Special Issue "Synthesis and Production of Polyhydroxyalkanoate (PHA) Biopolymers"

A special issue of Polymers (ISSN 2073-4360).

Deadline for manuscript submissions: 31 August 2019

Special Issue Editors

Guest Editor
Prof. Dr. Luísa Seuanes Serafim

CICECO–Aveiro Institute of Materials, Chemistry Department, University of Aveiro, Campus Universitario de Santiago, 3810-193 Aveiro, Portugal
Website | E-Mail
Interests: polyhydroxyalkanoates; mixed cultures; bioethanol; bacterial cellulose; biorefineries
Guest Editor
Dr. Paulo Costa Lemos

REQUIMTE/LAQV, Chemistry Dep, FCT/Universidade NOVA de Lisboa, Caparica, Portugal
Website | E-Mail
Interests: environmental Biotechnology; waste/water valorization; microbial ecology; biopolymers

Special Issue Information

Dear Colleagues,

Common plastics of fossil fuel origin are persistent in nature, representing a serious and growing environmental problem. These plastics can be replaced in diverse applications by bio-based polymers like polyhydroxyalkanoates (PHAs). PHAs are biodegradable and can be produced from numerous wastes and by-products by more than 300 genera of prokaryotes.

PHAs act as internal carbon and energy reserves in bacteria, allowing for survival in environments that experience unbalanced nutritional conditions. One example of these conditions is the limitation of nutrients required for growth, such as oxygen or nitrogen, when carbon is present in excess. Another example is the alternation of periods of lack and availability of carbon sources. Also, due to the high diversity of monomers and the possibility to combine different monomers into the final polymer, a wide range of properties can be obtained for this class of polymers, from thermoplastics to elastomers, with a wide range of applications. Although PHAs can replace many types of petrol-derived plastics, their production price is not yet commercially attractive. Researchers in this field still need to tackle several challenges in order to make the industrial production of PHAs competitive with the well-established industry of conventional plastics. These challenges include high cell density processes, the use of cheap and fast metabolized substrates, fast-growing strains, low sterility processes, high cell contents, and easier downstream processing.

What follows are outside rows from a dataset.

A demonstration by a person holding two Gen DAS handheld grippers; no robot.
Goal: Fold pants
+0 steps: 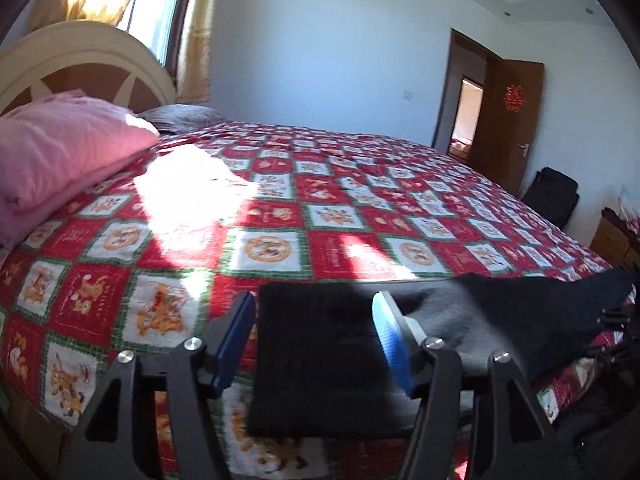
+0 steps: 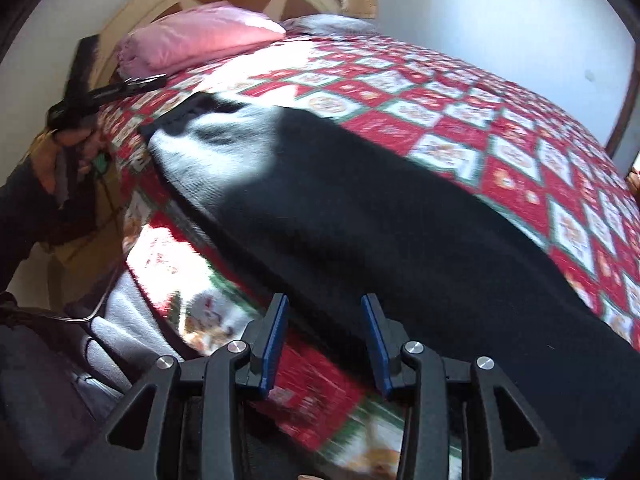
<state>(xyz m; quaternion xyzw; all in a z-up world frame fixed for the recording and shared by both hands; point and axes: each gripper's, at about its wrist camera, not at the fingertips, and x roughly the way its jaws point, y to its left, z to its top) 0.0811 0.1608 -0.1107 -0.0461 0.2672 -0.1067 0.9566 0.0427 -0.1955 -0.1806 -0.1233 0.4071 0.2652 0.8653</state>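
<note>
- Hidden or unclear: the right wrist view is motion-blurred along the near edge of the bed; the blanket pattern there smears. The pants' far right end runs out of that frame. In the left wrist view the pants are cut off by the left gripper's body below and merge with dark shapes at the right edge.
- Pants: black, lying flat and stretched lengthwise along the bed's near edge, on the red-and-white checked blanket. A sun patch bleaches the end nearest the pillow to pale grey; that end shows a dark ribbed band.
- Left gripper: at the bed's near edge, pointing across the bed toward the door. Blue pads stand wide apart, with the flat black cloth end lying between them; neither pad visibly presses the cloth.
- Right gripper: above the bed's near edge, pointing along the pants toward the pillow. Fingers stand apart, nothing clamped; the pants edge passes just beyond the tips.
- A hand on the left gripper's handle shows beside the pillow end.
</note>
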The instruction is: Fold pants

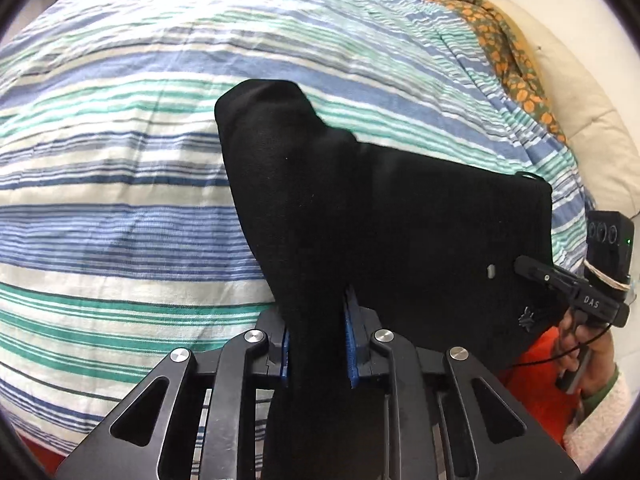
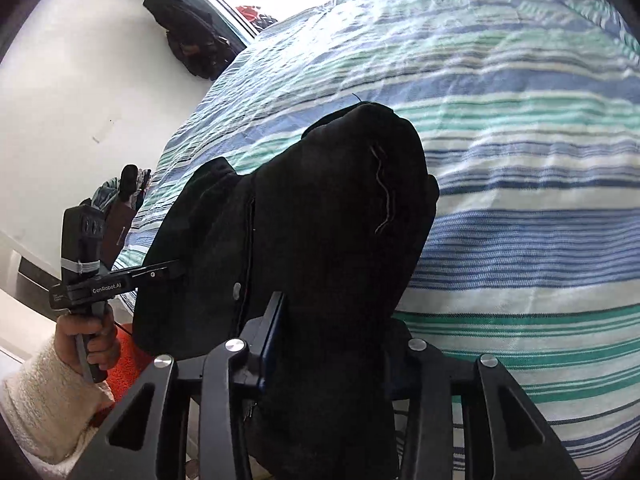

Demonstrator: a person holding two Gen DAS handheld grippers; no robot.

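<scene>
1. The left gripper [image 1: 316, 344] has its jaws drawn narrow on a bunched fold of the black pants [image 1: 360, 216]; blue pads [image 1: 349, 340] press the cloth from both sides.
2. The right gripper [image 2: 332, 344] also clamps the pants, with black cloth filling the gap between its fingers and draping over the right one; only the left blue pad [image 2: 276, 328] shows.
3. The pants hang lifted between the two grippers, above the near edge of a striped cover [image 1: 120, 160] on the bed, with a small grey button [image 1: 491, 271] showing in the left view.
4. Each gripper is held by a hand [image 2: 86, 336] in a fleecy cream sleeve [image 2: 44, 396].
5. A floral cloth [image 1: 504, 52] lies along the far side of the cover.
</scene>
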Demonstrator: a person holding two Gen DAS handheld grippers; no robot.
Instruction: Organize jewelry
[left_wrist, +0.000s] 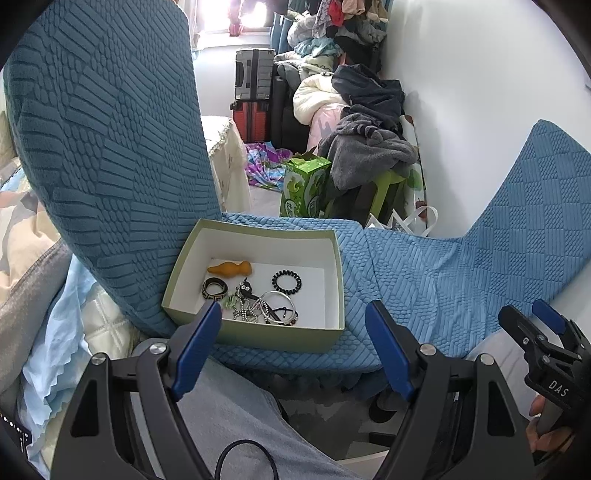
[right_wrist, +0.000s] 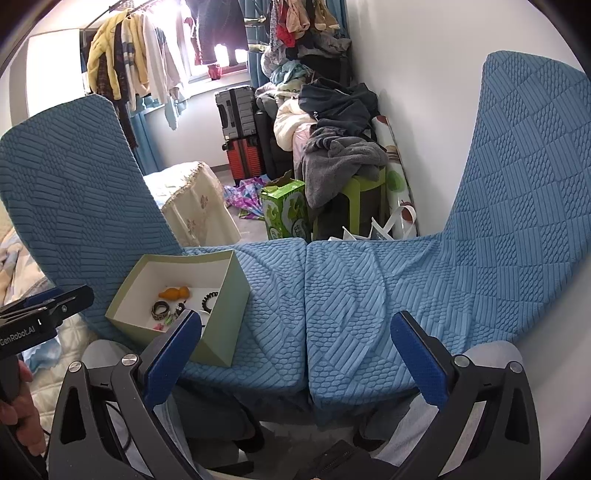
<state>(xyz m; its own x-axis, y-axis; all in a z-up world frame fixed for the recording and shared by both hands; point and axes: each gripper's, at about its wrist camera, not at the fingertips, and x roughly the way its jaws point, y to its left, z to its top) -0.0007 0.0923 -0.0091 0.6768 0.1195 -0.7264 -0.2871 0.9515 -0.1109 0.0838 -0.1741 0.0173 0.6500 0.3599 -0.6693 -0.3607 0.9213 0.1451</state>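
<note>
Centrally, blue textured seats (right_wrist: 332, 295), clothes pile (right_wrist: 332, 122), suitcases (right_wrist: 240, 129)

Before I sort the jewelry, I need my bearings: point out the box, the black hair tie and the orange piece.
box (left_wrist: 258, 336), left wrist view, front wall
hair tie (left_wrist: 287, 282), left wrist view, coil's lower edge
orange piece (left_wrist: 229, 268), left wrist view, its middle

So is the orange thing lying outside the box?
No, the orange thing lies inside the open box, near its back wall, with the jewelry in front of it.
</note>
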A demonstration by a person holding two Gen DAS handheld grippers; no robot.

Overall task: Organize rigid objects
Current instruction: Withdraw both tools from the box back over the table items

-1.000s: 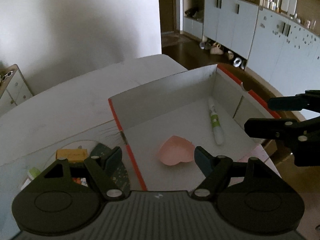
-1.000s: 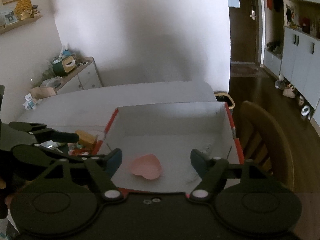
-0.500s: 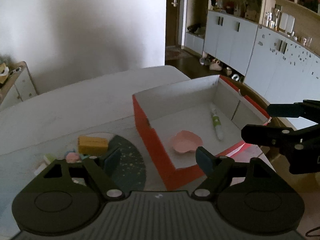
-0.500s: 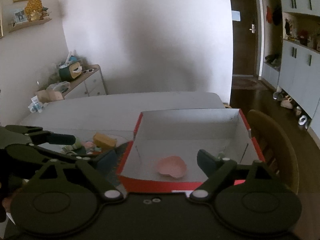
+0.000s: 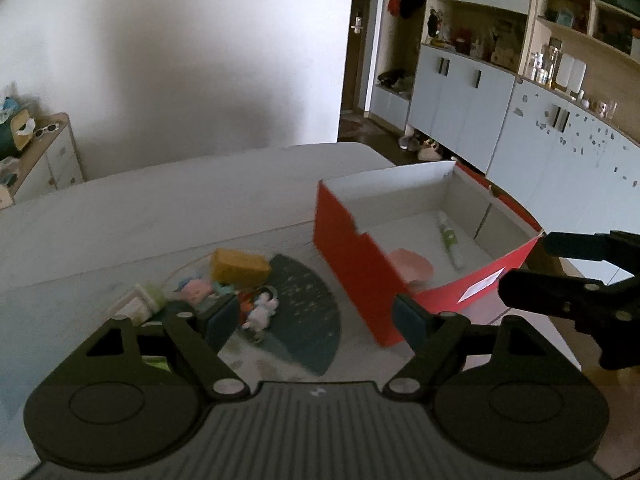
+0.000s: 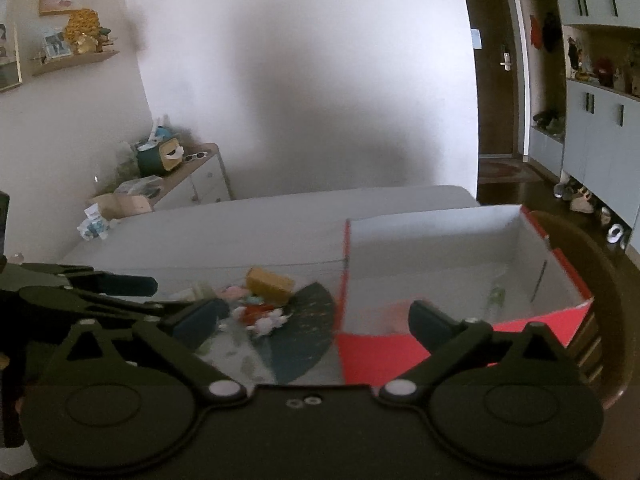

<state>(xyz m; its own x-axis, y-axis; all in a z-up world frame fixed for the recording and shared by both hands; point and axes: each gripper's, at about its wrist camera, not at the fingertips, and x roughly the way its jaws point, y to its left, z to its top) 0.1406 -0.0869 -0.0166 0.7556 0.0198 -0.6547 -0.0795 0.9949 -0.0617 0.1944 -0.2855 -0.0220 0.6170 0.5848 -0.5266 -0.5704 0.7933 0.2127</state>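
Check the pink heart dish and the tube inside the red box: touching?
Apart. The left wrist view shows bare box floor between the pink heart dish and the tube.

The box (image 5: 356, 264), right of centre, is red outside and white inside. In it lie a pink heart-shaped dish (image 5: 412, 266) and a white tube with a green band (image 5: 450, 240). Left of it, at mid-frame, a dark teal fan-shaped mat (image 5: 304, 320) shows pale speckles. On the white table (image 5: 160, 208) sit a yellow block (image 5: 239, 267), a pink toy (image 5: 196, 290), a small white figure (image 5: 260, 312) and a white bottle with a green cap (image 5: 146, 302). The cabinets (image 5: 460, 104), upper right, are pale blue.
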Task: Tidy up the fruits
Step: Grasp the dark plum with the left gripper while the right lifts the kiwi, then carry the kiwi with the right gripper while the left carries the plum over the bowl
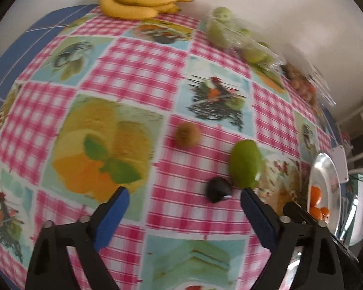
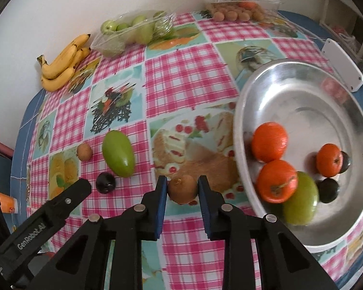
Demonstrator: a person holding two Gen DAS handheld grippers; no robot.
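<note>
On the pink-checked tablecloth (image 2: 181, 77), near the middle of the right wrist view, the right gripper (image 2: 182, 188) is clenching a brown kiwi (image 2: 182, 189) between its two blue pads, just left of the metal bowl (image 2: 290, 77). That bowl is sitting at the right and is holding three oranges (image 2: 269, 141), a green mango (image 2: 302, 200) and two dark plums (image 2: 328, 189).

Left of the held fruit, a second green mango (image 2: 118, 153) is lying on the cloth, with a dark plum (image 2: 105, 182) just near-left of it and another kiwi (image 2: 84, 152) just beside it on the left. The left gripper (image 1: 185, 192) is hanging over this group with its jaws spread wide and nothing between them; in its own view the plum (image 1: 217, 189) is lying just inside its right finger.

Along the far wall, a bunch of bananas (image 2: 63, 65) is resting at the left, a clear bag of green apples (image 2: 133, 31) in the middle, and a clear plastic box of small brown fruit (image 2: 237, 9) at the right.
</note>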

This Special Issue intends to cover the latest developments in this field including all types of producing microorganisms—pure, recombinant, and mixed microbial cultures. Topics will include the use of new raw materials as the substrate; the selection, enrichment, screening, and isolation of novel producers; reactor operation; metabolic engineering for production improvement; downstream processing; process scale-up; polymer characterization; and polymer applications/blends.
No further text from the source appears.